### YOUR GOAL
Your answer should be the full data, transcribed exactly, with no pictures in it.

### SOURCE DATA
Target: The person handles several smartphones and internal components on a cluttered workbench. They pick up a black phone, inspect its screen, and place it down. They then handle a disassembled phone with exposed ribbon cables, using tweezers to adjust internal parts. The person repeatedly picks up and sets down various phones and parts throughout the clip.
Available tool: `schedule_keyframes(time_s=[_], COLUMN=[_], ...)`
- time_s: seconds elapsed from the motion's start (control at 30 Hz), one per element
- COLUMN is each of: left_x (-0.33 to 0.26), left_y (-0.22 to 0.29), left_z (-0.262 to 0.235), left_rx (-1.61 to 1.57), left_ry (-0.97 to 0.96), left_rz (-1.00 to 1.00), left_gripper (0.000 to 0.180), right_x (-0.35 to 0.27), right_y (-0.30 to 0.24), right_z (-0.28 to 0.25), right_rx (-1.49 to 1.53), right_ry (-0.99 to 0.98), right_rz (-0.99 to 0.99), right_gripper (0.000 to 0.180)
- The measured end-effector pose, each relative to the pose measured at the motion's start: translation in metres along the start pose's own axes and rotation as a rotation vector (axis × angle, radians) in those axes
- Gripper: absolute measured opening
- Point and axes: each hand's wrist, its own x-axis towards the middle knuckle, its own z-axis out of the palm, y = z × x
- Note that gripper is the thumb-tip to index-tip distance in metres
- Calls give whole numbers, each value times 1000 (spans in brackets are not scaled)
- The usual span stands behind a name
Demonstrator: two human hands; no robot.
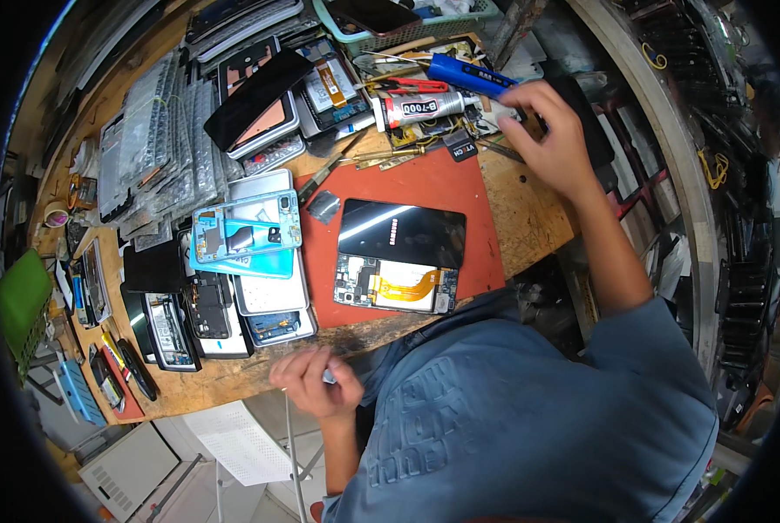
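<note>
On the orange-red mat [459, 183] lies an opened phone [397, 286], its circuit board, white battery and orange flex cable exposed. A lit-logo black phone screen [403, 231] rests across its upper part. My right hand [551, 135] is raised over the far right of the bench, thumb and fingers apart, with nothing visible in it. Its fingertips are close to a blue-handled tool [468, 74] with a thin metal shaft and a glue tube [425, 111]. Below the bench's near edge, my left hand [320, 383] is curled closed; a small greyish thing shows between its fingers, too little to name.
Phone frames and a light blue phone housing [246, 231] are stacked left of the mat. Bubble-wrapped parts [150, 139] pile up behind them. Tweezers, a red-handled cutter [412, 84] and a green basket [407, 35] crowd the back. A white perforated stool [237, 440] stands below left.
</note>
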Motion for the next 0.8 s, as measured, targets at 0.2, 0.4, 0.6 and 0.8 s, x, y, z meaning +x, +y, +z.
schedule_keyframes(time_s=[0.2, 0.4, 0.6, 0.8], left_x=[-14, -70, -89, -81], left_y=[32, -4, -23, -19], left_z=[11, -8, 14, 61], left_rx=[-299, -306, -6, -132], left_ry=[-358, -808, -794, -734], left_rz=[191, 164, 355, 317], left_gripper=[12, 31, 25, 42], right_x=[-92, -97, -85, -56], right_y=[-8, 17, 18, -9], right_z=[-12, -16, -10, 5], right_rx=[-42, -274, -223, -97], right_ry=[-18, -48, -114, -81], right_rz=[137, 114, 75, -74], right_gripper=[29, 28, 17, 19])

### RESULT OF THE TASK
Target: The person handles several smartphones and internal components on a cluttered workbench. They pick up a black phone, inspect its screen, and place it down. They then handle a disassembled phone with exposed ribbon cables, using tweezers to adjust internal parts. The person repeatedly picks up and sets down various phones and parts throughout the clip.
Available tool: `schedule_keyframes(time_s=[_], COLUMN=[_], ...)`
- time_s: seconds elapsed from the motion's start (control at 30 Hz), one per element
- COLUMN is each of: left_x (-0.33 to 0.26), left_y (-0.22 to 0.29), left_z (-0.262 to 0.235), left_rx (-1.61 to 1.57), left_ry (-0.97 to 0.96), left_rz (-1.00 to 1.00), left_gripper (0.000 to 0.180), right_x (-0.35 to 0.27), right_y (-0.30 to 0.24), right_z (-0.28 to 0.25), right_rx (-1.49 to 1.53), right_ry (-0.99 to 0.98), right_rz (-0.99 to 0.99), right_gripper (0.000 to 0.180)
- The measured end-effector pose, each relative to the pose measured at the motion's start: translation in metres along the start pose's own axes and rotation as a rotation vector (axis × angle, radians) in those axes
- Gripper: absolute measured opening
- Point and axes: each hand's wrist, its own x-axis towards the middle knuckle, its own z-axis out of the palm, y = z × x
- Note that gripper is the thumb-tip to index-tip distance in metres
- Calls give whole numbers, each value times 1000 (spans in brackets are not scaled)
- The usual span stands behind a name
Demonstrator: two human hands; no robot.
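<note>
On the orange-red mat [459, 183] lies an opened phone [397, 286], its circuit board, white battery and orange flex cable exposed. A lit-logo black phone screen [403, 231] rests across its upper part. My right hand [551, 135] is raised over the far right of the bench, thumb and fingers apart, with nothing visible in it. Its fingertips are close to a blue-handled tool [468, 74] with a thin metal shaft and a glue tube [425, 111]. Below the bench's near edge, my left hand [320, 383] is curled closed; a small greyish thing shows between its fingers, too little to name.
Phone frames and a light blue phone housing [246, 231] are stacked left of the mat. Bubble-wrapped parts [150, 139] pile up behind them. Tweezers, a red-handled cutter [412, 84] and a green basket [407, 35] crowd the back. A white perforated stool [237, 440] stands below left.
</note>
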Motion for the next 0.8 s, as measured, targets at 0.2, 0.4, 0.6 and 0.8 s, x, y, z meaning +x, +y, +z.
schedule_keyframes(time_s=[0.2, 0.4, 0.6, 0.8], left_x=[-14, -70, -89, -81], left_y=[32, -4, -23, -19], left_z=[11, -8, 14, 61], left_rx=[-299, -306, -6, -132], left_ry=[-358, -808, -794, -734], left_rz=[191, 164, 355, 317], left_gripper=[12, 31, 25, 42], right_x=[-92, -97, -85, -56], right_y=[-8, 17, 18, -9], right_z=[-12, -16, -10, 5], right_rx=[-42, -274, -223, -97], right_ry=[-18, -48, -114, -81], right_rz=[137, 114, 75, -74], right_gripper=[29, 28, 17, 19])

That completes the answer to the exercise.